The menu features enough variety to cater to all diners’ needs, consisting of both Cantonese classics and modern reinterpretations by head chef Lo Kwai-kai. To get a comprehensive taste of some of chef Lo’s offerings, the appetiser selection allows guests to choose either four or six options from the appetisers (priced at HK$98 each)—we enjoyed the marinated cucumber that was unusually dressed with a dried plus sauce, adding a sour note that helped to whet the appetite. The steamed aubergine with a soy glaze and minced garlic was also solid, while the marinated pork neck had a bit of a kick with its spicy chilli sauce. The crispy bean curd cubes are always a crowd pleaser, lightly dusted with a spicy salt. The double-boiled crab meat soup is served in a sweet young papaya, and is a hearty soup with warming ingredients. The clay pot lobster with ginger and vermicelli arrives extremely hot and fragrant, with the vermicelli absorbing the sweetness of the crustacean, although we found the batter encasing the chunks of lobster to be slightly thick and dense for our liking. For dessert, the chilled black sesame pudding is passable, although we would have liked a more pronounced sesame flavour.

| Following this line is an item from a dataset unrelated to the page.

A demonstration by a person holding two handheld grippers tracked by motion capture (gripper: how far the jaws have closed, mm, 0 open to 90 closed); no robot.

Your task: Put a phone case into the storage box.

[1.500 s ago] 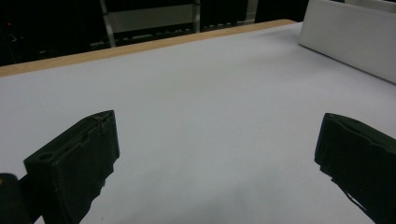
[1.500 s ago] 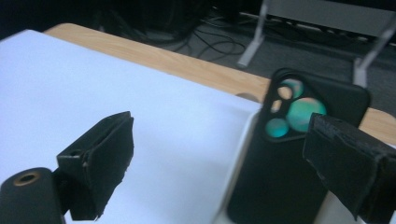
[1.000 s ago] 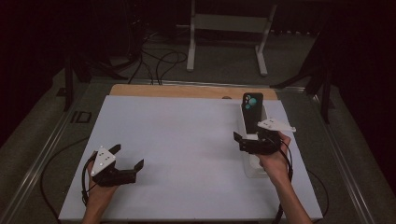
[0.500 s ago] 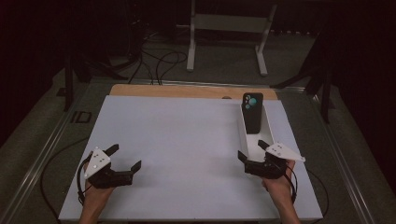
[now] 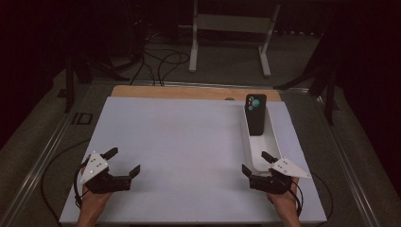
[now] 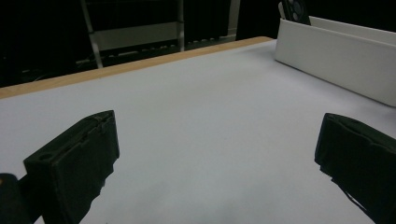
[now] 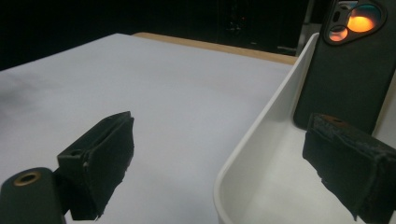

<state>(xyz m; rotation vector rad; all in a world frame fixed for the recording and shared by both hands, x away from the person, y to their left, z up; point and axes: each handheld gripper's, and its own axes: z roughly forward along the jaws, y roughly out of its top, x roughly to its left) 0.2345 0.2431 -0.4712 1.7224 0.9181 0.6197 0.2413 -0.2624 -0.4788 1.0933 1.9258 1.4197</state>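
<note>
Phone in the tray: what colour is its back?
Black phone, leaning in the white tray; the right gripper view shows it best.

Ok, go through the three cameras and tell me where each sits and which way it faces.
High view: above the person's side, looking forward and down on the table; both hands, left gripper and right gripper show.
Left gripper view: on the left gripper, looking across the table toward the white tray; its open fingers show.
Right gripper view: on the right gripper, facing the tray and the phone; its open fingers show.
All three share the tray and phone.
</note>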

The wine list contains a good variety of both old world and new world producers, with most selections available between HK$100-$200 per glass, and HK$500-$800 per bottle. Chinese spirits such as mao tai and hua diao may also be ordered, with premium Chinese teas also on the menu for something non-alcoholic.
The wait staff are knowledgeable of the menu, and able to provide recommendations and introductions to each dish. Overall, the service is consistent with that of a hotel restaurant, with servers always polite and unobtrusive.
A dinner for two will cost approximately HK$1,600, which is reasonable considering the location, quality of food, and good level of service.